FanDuel Group CEO Amy Howe raised such a possibility in an interview with CNBC, noting the company had spent $300 million in just the first half of the year on marketing.
"I think there's only a certain number of companies that are going to be able to sustain that level of spend," Howe said in October.
One of the bigger spenders during the NFL season has been Nevada-based Caesars Entertainment, which launched a big ad campaign paired with some sign-up promotions such as a $5,000 risk-free bet.
While they have been seeing market-share gains that are better than expected, Reeg said during their earnings call earlier this month that their spending plans could be tweaked and that the bulk of the spending is linked to customer acquisition.
“So, if we do worse than we're expecting from a share perspective, I'd expect that the ultimate investment will be less,” Reeg said. “If we do better than we expected from a share perspective, I expect the ultimate investment to be more, but obviously the return will fall in both directions.”
For now, bettors are the beneficiaries of operators trying to solidify their position in the industry.
New markets are still coming online, such as New York and Louisiana, which could prompt operators to dangle an offer or two to secure customers. Football season is going strong as well, giving operators plenty of opportunities to acquire customers.

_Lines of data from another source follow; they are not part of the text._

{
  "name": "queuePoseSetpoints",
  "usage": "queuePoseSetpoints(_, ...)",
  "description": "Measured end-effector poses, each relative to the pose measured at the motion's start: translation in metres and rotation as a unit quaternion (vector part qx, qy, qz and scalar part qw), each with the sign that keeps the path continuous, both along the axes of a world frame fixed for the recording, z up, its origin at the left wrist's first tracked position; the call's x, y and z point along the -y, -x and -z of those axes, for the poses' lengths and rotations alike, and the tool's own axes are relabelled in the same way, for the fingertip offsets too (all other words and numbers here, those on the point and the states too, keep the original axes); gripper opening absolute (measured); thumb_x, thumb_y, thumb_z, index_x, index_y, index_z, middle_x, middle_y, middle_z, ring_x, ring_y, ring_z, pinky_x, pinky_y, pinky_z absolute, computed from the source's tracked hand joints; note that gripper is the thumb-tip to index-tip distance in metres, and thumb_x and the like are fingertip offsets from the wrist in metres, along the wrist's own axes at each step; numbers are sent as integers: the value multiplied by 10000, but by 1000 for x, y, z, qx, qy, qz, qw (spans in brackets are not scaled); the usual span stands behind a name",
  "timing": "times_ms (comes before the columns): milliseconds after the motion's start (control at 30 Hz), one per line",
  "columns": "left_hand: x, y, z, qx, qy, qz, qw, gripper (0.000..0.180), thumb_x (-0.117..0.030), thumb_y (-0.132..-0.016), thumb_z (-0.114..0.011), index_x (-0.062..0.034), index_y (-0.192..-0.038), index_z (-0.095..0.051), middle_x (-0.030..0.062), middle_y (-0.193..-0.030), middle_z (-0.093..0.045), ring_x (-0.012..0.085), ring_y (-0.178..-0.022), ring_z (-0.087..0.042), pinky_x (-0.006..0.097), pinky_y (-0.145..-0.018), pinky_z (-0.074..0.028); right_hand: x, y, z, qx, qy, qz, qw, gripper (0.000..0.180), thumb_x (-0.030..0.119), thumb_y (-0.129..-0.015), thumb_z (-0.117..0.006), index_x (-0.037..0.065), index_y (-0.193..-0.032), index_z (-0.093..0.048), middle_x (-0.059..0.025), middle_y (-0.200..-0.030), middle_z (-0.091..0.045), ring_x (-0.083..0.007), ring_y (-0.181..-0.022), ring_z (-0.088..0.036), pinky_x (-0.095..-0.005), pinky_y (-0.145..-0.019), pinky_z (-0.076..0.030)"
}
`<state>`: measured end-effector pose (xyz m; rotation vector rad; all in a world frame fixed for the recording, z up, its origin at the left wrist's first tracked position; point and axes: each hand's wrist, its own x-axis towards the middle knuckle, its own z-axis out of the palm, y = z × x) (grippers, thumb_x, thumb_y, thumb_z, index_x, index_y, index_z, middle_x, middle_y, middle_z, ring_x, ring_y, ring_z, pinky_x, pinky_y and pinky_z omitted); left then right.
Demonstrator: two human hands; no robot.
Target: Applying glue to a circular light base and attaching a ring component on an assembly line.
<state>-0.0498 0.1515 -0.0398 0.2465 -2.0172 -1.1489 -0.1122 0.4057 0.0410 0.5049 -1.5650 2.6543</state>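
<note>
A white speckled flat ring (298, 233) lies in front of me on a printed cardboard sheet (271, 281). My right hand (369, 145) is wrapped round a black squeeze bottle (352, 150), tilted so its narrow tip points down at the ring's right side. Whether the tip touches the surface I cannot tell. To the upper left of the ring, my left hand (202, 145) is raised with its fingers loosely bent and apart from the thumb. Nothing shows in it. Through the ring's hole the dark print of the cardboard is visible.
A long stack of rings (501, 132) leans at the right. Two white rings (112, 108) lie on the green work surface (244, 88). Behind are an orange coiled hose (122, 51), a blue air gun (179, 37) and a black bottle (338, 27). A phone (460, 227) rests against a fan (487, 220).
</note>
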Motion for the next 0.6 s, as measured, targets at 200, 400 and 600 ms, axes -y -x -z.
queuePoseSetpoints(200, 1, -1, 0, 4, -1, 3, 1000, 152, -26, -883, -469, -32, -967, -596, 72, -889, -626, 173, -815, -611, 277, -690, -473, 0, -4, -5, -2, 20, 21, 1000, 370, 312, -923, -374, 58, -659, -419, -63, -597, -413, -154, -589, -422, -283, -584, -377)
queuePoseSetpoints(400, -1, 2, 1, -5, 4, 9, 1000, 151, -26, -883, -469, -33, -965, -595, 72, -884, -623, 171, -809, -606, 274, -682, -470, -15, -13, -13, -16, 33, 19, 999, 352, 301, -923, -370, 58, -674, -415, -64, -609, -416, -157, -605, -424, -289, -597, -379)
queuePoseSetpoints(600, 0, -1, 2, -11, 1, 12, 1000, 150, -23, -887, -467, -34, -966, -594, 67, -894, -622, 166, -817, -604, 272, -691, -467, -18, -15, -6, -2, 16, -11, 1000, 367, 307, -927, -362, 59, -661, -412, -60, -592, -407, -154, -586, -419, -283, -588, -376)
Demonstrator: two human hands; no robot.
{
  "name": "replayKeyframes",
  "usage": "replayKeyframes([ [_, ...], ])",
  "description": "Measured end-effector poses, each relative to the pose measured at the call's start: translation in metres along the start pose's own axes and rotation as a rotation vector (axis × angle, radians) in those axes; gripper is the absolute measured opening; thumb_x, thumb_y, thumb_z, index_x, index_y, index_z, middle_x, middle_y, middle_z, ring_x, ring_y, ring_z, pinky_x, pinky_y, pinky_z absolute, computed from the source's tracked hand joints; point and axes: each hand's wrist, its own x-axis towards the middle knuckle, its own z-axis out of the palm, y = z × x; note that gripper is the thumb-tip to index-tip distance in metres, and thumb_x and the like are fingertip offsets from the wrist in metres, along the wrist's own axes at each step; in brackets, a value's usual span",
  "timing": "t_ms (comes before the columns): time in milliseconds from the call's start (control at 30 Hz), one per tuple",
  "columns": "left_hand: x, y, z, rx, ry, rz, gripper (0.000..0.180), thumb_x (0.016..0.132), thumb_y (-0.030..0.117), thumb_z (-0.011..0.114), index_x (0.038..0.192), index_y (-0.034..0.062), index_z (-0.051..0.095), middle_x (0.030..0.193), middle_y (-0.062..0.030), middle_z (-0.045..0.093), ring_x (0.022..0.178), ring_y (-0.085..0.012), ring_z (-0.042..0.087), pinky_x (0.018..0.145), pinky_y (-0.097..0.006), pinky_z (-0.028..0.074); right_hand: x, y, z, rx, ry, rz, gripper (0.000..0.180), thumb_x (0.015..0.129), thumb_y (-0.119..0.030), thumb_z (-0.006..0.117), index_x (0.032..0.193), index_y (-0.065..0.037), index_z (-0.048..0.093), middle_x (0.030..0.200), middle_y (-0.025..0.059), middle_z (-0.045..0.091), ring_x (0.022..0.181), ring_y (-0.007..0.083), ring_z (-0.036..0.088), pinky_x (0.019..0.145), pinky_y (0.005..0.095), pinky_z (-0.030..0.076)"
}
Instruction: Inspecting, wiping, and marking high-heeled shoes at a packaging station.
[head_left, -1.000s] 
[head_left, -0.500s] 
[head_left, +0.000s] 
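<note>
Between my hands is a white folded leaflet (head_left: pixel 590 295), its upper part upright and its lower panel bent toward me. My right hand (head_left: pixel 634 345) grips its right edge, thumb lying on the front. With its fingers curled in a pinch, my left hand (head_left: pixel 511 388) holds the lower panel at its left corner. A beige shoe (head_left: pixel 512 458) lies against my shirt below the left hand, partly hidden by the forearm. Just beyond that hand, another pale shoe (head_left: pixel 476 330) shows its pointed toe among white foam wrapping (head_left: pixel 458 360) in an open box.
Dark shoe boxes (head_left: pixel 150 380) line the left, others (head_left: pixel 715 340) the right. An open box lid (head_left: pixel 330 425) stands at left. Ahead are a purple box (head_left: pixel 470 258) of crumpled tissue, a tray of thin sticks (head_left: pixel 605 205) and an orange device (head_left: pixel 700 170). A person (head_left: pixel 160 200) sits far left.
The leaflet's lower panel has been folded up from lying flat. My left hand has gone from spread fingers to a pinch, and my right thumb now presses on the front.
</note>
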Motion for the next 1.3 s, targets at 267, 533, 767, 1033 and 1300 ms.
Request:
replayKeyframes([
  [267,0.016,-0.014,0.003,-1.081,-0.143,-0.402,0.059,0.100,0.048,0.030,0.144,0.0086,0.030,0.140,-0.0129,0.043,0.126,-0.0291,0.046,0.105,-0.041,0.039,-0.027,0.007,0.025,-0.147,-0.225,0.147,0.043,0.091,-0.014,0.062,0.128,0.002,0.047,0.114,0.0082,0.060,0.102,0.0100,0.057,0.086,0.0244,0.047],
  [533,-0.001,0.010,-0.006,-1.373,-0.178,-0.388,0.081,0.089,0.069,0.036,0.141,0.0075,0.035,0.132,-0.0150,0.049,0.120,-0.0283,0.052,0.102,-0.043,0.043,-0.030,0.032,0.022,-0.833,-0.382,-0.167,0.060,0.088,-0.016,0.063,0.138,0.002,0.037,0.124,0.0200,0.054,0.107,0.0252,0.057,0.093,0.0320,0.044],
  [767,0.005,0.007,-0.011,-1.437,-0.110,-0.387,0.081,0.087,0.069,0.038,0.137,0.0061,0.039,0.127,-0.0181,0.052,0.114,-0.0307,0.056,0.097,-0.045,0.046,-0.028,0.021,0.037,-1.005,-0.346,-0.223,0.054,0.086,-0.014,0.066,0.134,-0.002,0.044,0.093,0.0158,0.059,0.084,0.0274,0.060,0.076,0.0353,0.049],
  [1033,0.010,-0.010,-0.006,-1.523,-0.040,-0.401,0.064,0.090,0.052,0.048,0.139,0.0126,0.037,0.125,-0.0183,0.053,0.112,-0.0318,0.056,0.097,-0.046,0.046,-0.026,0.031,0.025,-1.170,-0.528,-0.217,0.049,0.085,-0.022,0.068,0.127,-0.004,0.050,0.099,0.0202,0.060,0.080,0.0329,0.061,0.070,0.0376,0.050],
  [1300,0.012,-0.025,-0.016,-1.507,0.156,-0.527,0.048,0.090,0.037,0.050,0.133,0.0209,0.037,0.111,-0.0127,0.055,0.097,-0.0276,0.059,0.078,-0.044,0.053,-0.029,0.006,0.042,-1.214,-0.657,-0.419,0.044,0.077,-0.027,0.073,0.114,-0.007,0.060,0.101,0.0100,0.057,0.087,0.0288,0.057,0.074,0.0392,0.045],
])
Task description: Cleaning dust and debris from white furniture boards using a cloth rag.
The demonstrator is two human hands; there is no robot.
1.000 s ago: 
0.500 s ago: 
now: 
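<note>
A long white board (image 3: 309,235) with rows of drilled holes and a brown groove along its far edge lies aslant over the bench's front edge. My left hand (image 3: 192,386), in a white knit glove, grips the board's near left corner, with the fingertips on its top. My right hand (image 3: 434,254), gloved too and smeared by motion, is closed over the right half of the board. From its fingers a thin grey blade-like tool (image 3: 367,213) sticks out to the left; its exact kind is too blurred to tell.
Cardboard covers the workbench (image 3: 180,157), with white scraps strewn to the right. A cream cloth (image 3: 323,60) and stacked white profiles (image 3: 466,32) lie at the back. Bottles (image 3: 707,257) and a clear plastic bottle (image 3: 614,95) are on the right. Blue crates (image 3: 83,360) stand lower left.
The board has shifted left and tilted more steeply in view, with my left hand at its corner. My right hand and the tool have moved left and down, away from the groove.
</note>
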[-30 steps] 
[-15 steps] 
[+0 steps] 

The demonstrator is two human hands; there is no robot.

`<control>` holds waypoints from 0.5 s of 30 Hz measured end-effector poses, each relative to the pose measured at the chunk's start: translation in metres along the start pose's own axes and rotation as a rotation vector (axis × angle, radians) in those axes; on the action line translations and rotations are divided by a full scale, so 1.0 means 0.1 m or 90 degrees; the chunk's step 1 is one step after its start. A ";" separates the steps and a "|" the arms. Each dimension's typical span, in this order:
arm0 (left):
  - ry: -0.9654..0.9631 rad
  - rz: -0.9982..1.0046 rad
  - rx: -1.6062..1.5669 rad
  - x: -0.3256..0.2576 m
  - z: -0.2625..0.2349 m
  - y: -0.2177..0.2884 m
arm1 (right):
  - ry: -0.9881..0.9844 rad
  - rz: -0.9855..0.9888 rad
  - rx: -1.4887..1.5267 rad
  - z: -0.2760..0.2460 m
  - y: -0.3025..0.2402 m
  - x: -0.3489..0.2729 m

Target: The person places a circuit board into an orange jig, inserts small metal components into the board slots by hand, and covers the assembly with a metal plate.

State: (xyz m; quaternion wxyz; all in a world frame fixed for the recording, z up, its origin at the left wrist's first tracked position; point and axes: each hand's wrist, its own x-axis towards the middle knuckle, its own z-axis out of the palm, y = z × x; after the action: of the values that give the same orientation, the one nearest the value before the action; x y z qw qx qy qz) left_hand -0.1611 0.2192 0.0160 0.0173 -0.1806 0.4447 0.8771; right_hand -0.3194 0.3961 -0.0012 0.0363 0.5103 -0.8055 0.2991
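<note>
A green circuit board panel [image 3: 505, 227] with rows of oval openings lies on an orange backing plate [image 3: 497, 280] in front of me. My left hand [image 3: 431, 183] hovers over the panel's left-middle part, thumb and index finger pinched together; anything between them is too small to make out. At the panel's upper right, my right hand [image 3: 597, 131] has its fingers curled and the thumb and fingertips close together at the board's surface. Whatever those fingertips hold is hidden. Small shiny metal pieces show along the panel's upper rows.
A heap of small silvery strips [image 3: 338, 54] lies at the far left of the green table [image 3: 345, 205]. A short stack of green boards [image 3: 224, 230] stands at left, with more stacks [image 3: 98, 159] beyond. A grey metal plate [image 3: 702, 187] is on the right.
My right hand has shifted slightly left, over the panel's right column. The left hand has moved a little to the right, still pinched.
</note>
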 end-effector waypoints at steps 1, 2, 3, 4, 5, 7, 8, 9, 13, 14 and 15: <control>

Spending can get results, too. The parent company of FanDuel, Dublin-based Flutter Entertainment Plc, said its U.S. business (which also includes FOX Bet) had a 42 percent share of the online sports betting market for the third quarter, which ended September 30.
"We continued our significant investment in customer acquisition and retention during the quarter, including leveraging our official sports betting partnership with the NFL," the company said.
But those investments could depend on the regulatory environment in a state.
The New York Post, citing an unnamed source, recently reported the state's high tax rate for online sportsbooks could mean worse odds than elsewhere and no free bets for customers. In Florida, all sports betting at the moment has to flow through the Seminole Tribe, which recently launched the state's only legal online wagering app for Hard Rock Sportsbook.
The tighter controls on some states could be stoking fiercer competition in the more wide-open and competitive markets, as operators aim to take advantage of those opportunities.
Flutter's market share was achieved as “competitors threw pretty much everything at us,” CEO Peter Jackson noted during a conference call earlier this month.
But later in the call, Jackson was asked about the kind of competitors Flutter is facing. In answering, the CEO suggested to analysts and investors there may come a time when their rivals run out of things to throw at them.
A 24/7, loss-leading, sports-betting buffet could someday prove too pricey for some companies and their investors.
“There's only so much funding any of these businesses can access and provide free money to people before they eventually run out of it,” Jackson said.